Tolerance at Home, Tolerance in the World
by Dr Sylvia Tiryaki (June 12, 2015)
Given the fact that none of the parties was able to gain the 276 seats in Parliament — necessary for creating a majority government — there are four possible coalition scenarios. The Justice and Development Party (AKP) can try to create a government with any of the parliamentary parties, as each of these combinations would result in the number of seats needed. Even if the Republican People’s Party (CHP) joins the forces with the Nationalist Movement Party (MHP) and HDP, they would be able to gain enough seats. However, it must be admitted that none of the parties is too enthusiastic about working with the other.
The reality is that they will have to.
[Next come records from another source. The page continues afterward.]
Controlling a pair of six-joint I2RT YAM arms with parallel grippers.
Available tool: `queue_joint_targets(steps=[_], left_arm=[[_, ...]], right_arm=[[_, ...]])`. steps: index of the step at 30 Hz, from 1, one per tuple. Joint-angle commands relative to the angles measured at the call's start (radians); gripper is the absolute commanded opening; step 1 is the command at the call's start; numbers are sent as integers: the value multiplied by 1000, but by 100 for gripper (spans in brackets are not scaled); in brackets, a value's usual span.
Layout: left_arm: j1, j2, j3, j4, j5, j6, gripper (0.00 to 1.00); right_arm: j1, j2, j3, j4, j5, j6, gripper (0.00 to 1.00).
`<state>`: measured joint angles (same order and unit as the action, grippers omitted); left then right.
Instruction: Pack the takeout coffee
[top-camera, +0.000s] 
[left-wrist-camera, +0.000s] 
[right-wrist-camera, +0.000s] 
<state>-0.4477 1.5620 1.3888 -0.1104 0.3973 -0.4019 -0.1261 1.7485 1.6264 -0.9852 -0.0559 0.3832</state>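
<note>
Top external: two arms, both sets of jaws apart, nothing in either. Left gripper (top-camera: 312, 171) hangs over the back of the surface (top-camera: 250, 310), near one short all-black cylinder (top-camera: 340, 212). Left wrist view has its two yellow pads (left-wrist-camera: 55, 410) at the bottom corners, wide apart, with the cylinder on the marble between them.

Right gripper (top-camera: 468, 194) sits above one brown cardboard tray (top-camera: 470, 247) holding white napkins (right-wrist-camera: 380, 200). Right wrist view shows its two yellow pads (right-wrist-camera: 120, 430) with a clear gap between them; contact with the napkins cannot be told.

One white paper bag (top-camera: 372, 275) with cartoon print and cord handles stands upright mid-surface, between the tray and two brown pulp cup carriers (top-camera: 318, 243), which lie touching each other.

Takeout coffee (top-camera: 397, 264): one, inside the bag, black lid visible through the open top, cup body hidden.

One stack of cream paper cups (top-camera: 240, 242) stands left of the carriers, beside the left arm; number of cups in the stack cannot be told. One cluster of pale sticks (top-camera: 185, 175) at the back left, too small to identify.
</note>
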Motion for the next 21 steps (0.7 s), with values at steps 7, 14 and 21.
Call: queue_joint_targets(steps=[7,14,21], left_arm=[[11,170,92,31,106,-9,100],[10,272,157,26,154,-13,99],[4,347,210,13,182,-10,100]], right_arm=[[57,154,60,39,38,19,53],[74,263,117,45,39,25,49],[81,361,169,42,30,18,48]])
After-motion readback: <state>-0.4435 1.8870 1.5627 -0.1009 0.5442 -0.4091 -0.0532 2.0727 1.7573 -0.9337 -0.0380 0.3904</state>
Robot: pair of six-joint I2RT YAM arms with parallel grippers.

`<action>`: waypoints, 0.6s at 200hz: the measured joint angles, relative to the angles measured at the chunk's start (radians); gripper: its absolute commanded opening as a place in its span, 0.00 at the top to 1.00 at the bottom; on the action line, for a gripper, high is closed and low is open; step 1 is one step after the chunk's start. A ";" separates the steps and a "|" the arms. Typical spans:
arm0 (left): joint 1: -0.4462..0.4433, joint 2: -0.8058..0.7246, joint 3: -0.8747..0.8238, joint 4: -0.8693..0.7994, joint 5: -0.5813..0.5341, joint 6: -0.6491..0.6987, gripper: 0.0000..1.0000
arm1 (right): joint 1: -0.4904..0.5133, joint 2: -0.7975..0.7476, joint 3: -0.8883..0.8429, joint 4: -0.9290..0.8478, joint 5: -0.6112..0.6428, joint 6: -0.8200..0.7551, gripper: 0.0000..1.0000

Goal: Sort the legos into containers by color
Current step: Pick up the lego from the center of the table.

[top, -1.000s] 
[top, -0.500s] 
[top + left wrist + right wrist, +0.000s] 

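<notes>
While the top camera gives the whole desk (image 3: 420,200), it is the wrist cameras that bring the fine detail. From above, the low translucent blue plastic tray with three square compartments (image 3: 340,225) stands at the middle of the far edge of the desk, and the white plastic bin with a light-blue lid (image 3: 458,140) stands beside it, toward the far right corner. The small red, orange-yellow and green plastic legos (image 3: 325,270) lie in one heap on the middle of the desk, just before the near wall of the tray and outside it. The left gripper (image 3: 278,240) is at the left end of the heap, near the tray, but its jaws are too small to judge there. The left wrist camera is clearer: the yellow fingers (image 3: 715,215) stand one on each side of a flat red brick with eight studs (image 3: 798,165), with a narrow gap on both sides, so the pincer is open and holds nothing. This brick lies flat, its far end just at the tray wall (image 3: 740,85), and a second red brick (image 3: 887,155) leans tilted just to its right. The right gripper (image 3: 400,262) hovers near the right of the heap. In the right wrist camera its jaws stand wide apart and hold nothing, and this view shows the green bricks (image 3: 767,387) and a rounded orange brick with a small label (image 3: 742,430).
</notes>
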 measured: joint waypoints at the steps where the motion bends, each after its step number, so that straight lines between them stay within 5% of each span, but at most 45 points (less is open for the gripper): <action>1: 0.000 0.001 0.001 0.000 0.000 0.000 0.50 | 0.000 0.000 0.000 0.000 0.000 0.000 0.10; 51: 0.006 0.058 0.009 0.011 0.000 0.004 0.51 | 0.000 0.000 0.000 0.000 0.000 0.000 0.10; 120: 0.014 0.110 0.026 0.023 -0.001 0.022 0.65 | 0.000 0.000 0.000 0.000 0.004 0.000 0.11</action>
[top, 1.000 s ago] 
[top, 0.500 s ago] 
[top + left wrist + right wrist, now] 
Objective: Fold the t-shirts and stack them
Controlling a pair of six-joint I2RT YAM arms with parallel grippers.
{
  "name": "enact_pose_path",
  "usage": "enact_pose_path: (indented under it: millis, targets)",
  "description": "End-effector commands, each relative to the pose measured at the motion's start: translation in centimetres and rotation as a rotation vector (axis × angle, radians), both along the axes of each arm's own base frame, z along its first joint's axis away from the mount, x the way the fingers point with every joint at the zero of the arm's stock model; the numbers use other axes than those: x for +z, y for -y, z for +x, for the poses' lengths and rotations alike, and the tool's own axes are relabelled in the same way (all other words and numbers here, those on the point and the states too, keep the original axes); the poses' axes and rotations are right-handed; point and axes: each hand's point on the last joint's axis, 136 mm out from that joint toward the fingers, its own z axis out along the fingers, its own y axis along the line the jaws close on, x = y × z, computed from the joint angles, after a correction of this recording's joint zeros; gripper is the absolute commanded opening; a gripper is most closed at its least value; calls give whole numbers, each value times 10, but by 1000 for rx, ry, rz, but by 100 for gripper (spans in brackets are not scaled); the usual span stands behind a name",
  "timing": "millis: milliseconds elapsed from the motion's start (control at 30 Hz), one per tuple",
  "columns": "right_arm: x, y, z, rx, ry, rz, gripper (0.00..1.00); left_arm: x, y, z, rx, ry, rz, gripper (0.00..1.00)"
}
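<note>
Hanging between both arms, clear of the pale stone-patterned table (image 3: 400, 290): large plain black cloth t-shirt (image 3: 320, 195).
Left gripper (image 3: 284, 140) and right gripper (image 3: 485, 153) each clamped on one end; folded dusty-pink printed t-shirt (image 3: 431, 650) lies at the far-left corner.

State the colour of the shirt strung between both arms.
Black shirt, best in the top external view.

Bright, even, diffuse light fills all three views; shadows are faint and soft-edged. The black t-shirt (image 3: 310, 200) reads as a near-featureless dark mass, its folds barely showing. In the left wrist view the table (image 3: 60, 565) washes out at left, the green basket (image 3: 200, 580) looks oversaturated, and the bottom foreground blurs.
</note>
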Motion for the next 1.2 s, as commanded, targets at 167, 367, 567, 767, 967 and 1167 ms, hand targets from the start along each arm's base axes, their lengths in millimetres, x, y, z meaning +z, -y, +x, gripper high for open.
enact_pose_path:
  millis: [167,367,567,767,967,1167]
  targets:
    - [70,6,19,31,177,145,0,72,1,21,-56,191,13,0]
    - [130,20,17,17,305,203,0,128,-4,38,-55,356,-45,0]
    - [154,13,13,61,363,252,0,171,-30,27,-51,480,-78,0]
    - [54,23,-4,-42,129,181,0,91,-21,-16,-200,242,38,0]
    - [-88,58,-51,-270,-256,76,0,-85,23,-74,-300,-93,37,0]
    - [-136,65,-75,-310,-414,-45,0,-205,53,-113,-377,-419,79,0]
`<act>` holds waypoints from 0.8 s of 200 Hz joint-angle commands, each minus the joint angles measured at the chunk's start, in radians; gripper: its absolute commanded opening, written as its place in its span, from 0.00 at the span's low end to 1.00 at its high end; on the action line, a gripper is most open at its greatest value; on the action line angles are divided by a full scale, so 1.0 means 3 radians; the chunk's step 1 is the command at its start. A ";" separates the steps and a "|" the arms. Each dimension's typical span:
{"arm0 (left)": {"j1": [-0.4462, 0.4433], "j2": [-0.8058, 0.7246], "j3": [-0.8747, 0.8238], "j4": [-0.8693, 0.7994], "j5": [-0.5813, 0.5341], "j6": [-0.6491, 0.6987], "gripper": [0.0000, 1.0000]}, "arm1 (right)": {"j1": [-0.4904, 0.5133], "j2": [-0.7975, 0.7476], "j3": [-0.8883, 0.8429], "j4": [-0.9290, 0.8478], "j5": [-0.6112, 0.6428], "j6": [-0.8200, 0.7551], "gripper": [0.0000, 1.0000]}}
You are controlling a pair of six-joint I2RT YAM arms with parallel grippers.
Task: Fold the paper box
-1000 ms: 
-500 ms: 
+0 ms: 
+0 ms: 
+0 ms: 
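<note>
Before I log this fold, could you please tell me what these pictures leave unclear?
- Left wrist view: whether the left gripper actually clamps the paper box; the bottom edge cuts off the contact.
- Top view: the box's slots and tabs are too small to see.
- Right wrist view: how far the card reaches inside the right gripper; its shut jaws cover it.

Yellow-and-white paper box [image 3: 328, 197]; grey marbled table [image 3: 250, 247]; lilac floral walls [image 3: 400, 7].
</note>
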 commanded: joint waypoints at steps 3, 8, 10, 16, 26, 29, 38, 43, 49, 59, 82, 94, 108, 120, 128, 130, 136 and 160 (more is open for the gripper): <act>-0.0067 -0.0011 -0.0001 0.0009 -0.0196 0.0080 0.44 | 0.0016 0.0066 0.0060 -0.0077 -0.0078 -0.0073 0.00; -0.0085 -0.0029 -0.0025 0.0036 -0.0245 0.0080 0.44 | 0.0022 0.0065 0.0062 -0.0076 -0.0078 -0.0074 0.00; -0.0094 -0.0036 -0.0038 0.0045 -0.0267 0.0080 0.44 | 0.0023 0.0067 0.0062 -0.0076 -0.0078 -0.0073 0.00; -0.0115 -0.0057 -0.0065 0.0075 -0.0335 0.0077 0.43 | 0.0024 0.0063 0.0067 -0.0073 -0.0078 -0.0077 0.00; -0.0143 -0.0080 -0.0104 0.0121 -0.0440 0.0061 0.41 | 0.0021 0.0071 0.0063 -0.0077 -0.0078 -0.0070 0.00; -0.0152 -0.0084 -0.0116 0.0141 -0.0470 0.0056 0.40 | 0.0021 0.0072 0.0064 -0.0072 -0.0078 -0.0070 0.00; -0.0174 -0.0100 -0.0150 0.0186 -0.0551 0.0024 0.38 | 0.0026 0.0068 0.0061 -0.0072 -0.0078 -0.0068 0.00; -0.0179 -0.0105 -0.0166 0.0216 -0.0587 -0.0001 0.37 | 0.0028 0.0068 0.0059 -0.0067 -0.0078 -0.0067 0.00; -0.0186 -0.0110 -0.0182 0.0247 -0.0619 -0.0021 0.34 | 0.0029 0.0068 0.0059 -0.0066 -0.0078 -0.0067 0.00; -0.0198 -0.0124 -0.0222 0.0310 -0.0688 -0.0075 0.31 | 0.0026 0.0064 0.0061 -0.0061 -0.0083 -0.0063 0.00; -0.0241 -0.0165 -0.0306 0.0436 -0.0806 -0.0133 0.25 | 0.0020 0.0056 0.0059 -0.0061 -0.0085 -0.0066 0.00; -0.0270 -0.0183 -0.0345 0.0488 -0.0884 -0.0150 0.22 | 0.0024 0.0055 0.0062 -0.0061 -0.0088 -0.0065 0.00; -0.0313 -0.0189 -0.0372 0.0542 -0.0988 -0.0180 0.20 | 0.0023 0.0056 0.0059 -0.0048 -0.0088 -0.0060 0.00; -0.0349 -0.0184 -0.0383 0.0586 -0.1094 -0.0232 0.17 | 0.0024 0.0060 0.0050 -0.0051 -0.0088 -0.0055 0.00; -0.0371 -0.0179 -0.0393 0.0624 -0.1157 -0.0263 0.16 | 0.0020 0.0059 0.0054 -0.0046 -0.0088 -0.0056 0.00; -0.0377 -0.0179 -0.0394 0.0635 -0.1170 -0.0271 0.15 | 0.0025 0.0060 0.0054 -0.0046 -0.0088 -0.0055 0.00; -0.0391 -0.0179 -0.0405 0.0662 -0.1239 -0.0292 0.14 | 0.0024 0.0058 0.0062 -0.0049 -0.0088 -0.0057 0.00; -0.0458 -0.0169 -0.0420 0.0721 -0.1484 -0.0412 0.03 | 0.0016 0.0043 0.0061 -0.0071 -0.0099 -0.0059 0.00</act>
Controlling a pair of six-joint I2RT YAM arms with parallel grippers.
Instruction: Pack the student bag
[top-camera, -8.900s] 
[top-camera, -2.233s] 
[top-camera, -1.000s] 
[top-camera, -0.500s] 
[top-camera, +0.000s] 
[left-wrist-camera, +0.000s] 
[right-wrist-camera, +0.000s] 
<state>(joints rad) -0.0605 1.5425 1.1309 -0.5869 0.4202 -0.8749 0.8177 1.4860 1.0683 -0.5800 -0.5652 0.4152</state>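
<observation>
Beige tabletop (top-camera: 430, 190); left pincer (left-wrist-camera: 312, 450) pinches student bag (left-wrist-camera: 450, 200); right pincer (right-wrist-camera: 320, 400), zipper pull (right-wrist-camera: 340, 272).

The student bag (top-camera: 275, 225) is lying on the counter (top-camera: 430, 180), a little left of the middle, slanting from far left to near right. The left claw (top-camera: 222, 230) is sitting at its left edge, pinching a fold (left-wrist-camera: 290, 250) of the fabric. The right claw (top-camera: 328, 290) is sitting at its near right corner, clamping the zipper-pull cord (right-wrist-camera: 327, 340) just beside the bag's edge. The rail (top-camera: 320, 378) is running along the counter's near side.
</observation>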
If no government is created within 45 days or a new government does not gain the vote of confidence from the parliament and people would have to return to the polls once again, results might not differ much from today’s scenario. Therefore, early elections do not look like a feasible option, at least for now.
This is a New Turkey. Not exactly new in the sense President Recep Tayip Erdogan and AKP have propagated recently. But a Turkey, in which only compromises based on tolerance and respect for democratic rights can assure the stability of the country in general, and solidity and viability of its government in particular.
It is not a bad prospect for anyone. Upon the demands of Turkish voters, inclusive pluralism has finally entered Turkish politics after 13 years of single-party rule. According to the Transatlantic Trends Survey 2014, conducted by the German Marshall Fund of the United States in Turkey, 53 percent of respondents believe that the accession of Turkey to the European Union would be beneficial for the country. There is no doubt that keeping the accession process alive would also help consolidate the democratic processes. Perhaps it is the right time for opponents of the opening Chapters 23 and 24 to reconsider their stance.
Chapter 23 is on Judiciary and Fundamental Rights and Chapter 24 is on Justice, Freedom and Security, and opening both of them is blocked by Republic of Cyprus.
Hopefully now, when atmosphere is more conducive to the settlement of the Cyprus problem, Mustafa Akinci and Nicos Anastasiades will be able to demonstrate the tolerance needed for a mutual compromise solution.
In the end, whether it is about the future Turkish government or about the future joint governance of Greek and Turkish Cypriots, only compromise based on mutual respect and tolerance can bring about a prosperous future.